▶ Work instructions: Give back the whole listing exactly as written, pictures excluded.

▶ Collected material:
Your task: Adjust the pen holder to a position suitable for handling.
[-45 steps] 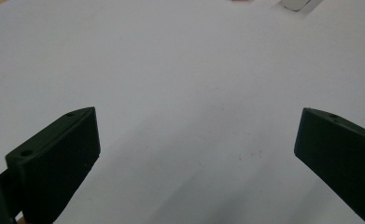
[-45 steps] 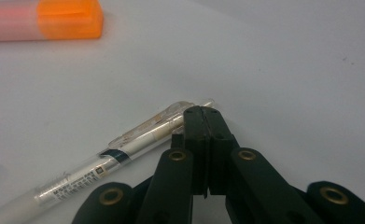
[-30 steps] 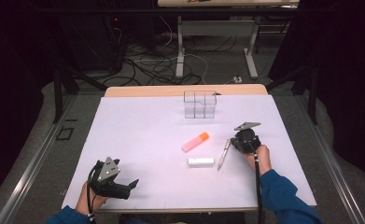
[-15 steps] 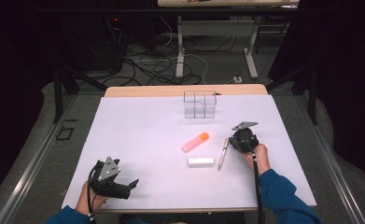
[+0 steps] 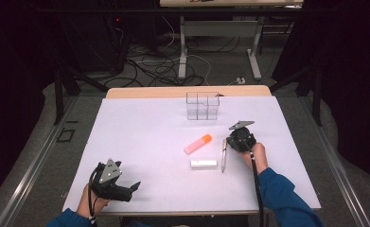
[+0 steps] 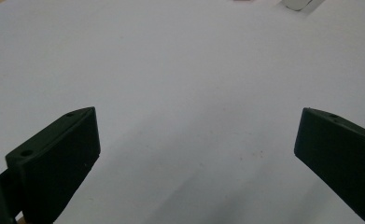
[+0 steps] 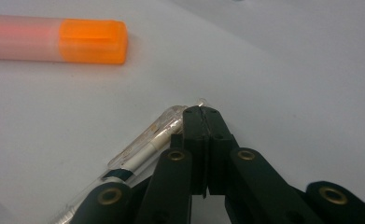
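Table (image 5: 140, 142): white top, wide bare stretch at left and centre.
Clear box (image 5: 202, 105): near far edge.
Left gripper (image 5: 134, 187): released, jaws wide over bare top.
Right gripper (image 7: 202, 112): clenched, nothing between.
Marker (image 5: 198, 144): near the pen.
Pen (image 7: 145, 142): lies flat, touching the closed tips' left side.

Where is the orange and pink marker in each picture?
High view: the marker lies mid-table, left of the right claw.
Left gripper view: a pink sliver at the top edge may be it; I cannot tell.
Right gripper view: marker at top left, orange cap pointing right.
Shared landmark: the clear pen beside the right claw.
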Available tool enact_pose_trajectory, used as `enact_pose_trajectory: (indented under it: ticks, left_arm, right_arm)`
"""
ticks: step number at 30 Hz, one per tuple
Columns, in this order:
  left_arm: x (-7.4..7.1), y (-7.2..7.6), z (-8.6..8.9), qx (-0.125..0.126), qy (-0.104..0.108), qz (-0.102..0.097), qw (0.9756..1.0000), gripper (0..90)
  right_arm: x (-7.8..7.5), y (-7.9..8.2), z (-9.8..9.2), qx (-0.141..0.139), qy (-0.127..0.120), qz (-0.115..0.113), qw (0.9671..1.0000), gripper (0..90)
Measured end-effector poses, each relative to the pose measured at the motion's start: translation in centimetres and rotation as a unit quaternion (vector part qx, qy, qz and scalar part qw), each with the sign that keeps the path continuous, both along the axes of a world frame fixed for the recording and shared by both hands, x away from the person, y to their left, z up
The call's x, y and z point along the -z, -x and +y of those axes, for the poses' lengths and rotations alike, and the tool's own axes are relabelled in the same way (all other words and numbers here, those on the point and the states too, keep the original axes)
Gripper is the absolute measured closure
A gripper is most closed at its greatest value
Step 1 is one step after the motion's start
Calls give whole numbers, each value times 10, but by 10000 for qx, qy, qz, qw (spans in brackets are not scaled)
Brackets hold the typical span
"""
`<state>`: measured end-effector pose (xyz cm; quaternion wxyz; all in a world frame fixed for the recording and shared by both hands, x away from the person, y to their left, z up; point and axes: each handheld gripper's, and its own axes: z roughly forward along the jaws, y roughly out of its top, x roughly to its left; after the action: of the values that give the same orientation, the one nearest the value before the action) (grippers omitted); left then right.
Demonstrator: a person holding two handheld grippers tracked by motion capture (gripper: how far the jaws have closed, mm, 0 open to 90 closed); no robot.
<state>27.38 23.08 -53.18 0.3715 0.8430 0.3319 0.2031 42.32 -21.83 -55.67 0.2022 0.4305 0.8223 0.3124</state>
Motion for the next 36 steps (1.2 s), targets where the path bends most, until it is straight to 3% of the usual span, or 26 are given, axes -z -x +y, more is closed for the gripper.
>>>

▶ Exercise response:
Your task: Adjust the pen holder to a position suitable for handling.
[-45 steps] 
[-45 steps] 
[-30 steps] 
[-15 steps] 
[+0 steps] 
[+0 steps] 
[+0 steps] 
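Table (image 5: 140, 142): white top, wide bare stretch at left and centre.
Clear box (image 5: 202, 105): near far edge.
Left gripper (image 5: 134, 187): released, jaws wide over bare top.
Right gripper (image 7: 202, 112): clenched, nothing between.
Marker (image 5: 198, 144): near the pen.
Pen (image 7: 145, 142): lies flat, touching the closed tips' left side.

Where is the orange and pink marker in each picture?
High view: the marker lies mid-table, left of the right claw.
Left gripper view: a pink sliver at the top edge may be it; I cannot tell.
Right gripper view: marker at top left, orange cap pointing right.
Shared landmark: the clear pen beside the right claw.
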Available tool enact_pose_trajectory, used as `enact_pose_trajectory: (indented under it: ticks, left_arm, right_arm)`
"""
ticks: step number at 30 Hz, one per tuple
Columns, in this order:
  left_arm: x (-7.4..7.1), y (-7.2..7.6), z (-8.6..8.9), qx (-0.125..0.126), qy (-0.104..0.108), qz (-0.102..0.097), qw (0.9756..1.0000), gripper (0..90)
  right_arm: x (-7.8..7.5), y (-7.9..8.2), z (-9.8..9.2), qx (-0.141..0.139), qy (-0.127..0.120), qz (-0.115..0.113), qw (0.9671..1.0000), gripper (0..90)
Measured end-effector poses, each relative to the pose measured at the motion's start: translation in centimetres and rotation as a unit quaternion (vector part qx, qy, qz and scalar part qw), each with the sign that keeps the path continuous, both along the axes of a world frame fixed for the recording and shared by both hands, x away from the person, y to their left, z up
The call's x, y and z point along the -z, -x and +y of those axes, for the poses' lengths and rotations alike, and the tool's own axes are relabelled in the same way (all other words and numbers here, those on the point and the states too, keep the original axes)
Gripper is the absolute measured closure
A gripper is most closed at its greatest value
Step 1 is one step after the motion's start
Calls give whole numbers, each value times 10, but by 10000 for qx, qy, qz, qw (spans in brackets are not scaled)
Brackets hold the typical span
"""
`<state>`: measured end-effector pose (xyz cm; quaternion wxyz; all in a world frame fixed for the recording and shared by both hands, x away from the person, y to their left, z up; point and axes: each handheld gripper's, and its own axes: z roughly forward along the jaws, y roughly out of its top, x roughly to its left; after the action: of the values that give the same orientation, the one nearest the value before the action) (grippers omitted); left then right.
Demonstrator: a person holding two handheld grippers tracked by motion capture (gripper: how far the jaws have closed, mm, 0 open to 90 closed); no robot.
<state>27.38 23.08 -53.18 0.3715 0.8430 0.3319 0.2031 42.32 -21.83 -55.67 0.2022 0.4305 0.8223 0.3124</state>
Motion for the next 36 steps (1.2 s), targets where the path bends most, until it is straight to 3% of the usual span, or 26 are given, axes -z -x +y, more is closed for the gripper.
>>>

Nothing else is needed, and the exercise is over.